━━━━━ Information supplied
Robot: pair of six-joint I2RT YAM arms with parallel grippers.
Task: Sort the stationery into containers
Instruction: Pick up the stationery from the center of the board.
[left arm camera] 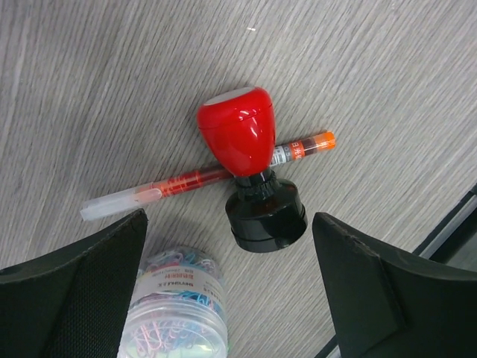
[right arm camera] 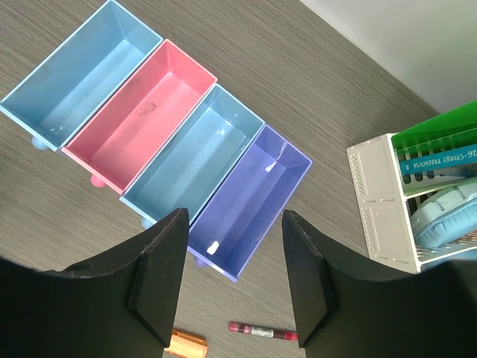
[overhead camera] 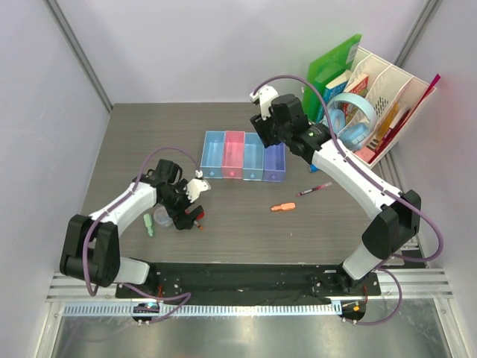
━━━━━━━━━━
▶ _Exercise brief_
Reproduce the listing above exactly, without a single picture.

▶ _Exercise result_
Robot: pair of six-joint I2RT YAM arms with parallel grippers.
Task: Sort the stationery into containers
Instruction: Pick up the stationery from the center of the board.
[left arm camera] 
[right arm camera] 
[overhead camera] 

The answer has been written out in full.